WORK ORDER:
Please set down the data word for word; images do not go in the copy.

DATA:
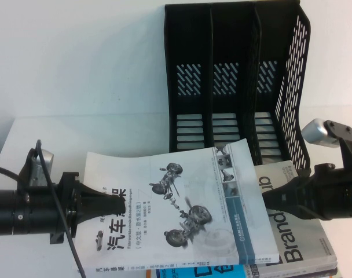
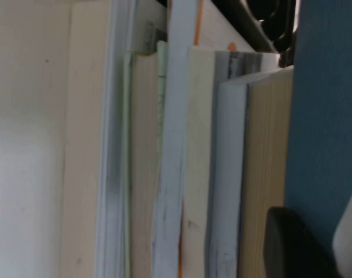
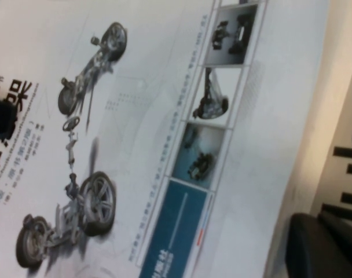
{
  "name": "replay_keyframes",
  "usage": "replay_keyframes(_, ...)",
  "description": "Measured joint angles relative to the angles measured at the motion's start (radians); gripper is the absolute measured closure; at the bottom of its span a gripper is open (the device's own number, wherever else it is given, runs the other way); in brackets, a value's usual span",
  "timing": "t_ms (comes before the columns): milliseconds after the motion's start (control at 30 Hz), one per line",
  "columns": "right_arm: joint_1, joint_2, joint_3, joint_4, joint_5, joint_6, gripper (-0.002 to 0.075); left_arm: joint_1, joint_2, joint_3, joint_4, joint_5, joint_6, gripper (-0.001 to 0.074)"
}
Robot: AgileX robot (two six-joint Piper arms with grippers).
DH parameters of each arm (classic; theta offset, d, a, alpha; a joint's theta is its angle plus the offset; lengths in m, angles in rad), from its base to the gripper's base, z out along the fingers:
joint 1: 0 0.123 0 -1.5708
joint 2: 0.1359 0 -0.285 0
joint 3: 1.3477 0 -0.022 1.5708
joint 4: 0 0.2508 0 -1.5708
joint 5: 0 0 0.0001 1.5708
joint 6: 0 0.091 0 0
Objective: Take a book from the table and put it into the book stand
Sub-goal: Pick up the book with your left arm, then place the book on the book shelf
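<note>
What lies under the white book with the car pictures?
Under the book lies a stack of other books; a grey one printed "Brand" shows beside it. Their covers are mostly hidden. The left gripper and right gripper meet the book's opposite edges.

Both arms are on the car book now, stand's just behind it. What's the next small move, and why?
Probably lift the book a little higher, both arms together. The left end effector is at its left edge and the right end effector at its teal-strip edge. The cover sags between them above the stack, with its far corner just in front of the book stand, so it needs clearance before tipping upright toward a slot.
</note>
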State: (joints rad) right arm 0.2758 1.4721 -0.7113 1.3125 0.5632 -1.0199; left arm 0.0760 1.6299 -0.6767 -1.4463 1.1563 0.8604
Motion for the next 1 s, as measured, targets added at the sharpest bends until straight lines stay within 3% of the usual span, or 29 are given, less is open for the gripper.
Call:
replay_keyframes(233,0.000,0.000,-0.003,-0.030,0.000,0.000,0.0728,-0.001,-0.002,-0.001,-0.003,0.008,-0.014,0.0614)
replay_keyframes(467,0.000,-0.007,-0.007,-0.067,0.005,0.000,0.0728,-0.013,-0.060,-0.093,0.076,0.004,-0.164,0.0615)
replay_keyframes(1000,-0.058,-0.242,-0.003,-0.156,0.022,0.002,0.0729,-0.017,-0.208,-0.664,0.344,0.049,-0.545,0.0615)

SOLUTION FOR THIS TASK:
{
  "name": "replay_keyframes",
  "usage": "replay_keyframes(_, ...)",
  "description": "Measured joint angles relative to the angles measured at the motion's start (radians); gripper is the absolute measured closure; at the bottom of its span a gripper is open (the device's own number, wherever else it is given, runs the other way); in brackets, a value's usual span",
  "timing": "t_ms (comes before the columns): milliseconds after the motion's start (control at 30 Hz), one per line",
  "columns": "right_arm: joint_1, joint_2, joint_3, joint_4, joint_5, joint_6, gripper (-0.002 to 0.075); left_arm: joint_1, joint_2, joint_3, joint_4, joint_5, joint_6, gripper (-0.001 to 0.074)"
}
Robot: AgileX robot (two six-joint Piper arms with grippers).
DH parameters of each arm (classic; theta offset, d, a, alpha; a joint's theta is its angle plus the offset; lengths in m, angles in rad), from its base to the gripper's base, z out along the fingers:
joint 1: 0 0.123 0 -1.5708
joint 2: 0.1359 0 -0.285 0
joint 3: 1.3477 0 -0.022 1.5708
joint 4: 0 0.2508 0 -1.5708
joint 5: 0 0 0.0001 1.5708
joint 6: 0 0.091 0 0
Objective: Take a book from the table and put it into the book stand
Sub-goal: Pick up the book with your left arm, then place the book on the book shelf
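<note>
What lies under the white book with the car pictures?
Under the book lies a stack of other books; a grey one printed "Brand" shows beside it. Their covers are mostly hidden. The left gripper and right gripper meet the book's opposite edges.

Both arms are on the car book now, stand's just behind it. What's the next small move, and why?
Probably lift the book a little higher, both arms together. The left end effector is at its left edge and the right end effector at its teal-strip edge. The cover sags between them above the stack, with its far corner just in front of the book stand, so it needs clearance before tipping upright toward a slot.
</note>
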State: (joints rad) right arm 0.2758 1.4721 -0.7113 1.3125 0.5632 -1.0199; left arm 0.0760 1.6299 -0.6767 -1.4463 1.1563 0.8604
Motion for the next 1 s, as measured, targets added at the sharpest bends until straight lines stay within 3% of the usual span, or 29 are given, less is open for the gripper.
Call:
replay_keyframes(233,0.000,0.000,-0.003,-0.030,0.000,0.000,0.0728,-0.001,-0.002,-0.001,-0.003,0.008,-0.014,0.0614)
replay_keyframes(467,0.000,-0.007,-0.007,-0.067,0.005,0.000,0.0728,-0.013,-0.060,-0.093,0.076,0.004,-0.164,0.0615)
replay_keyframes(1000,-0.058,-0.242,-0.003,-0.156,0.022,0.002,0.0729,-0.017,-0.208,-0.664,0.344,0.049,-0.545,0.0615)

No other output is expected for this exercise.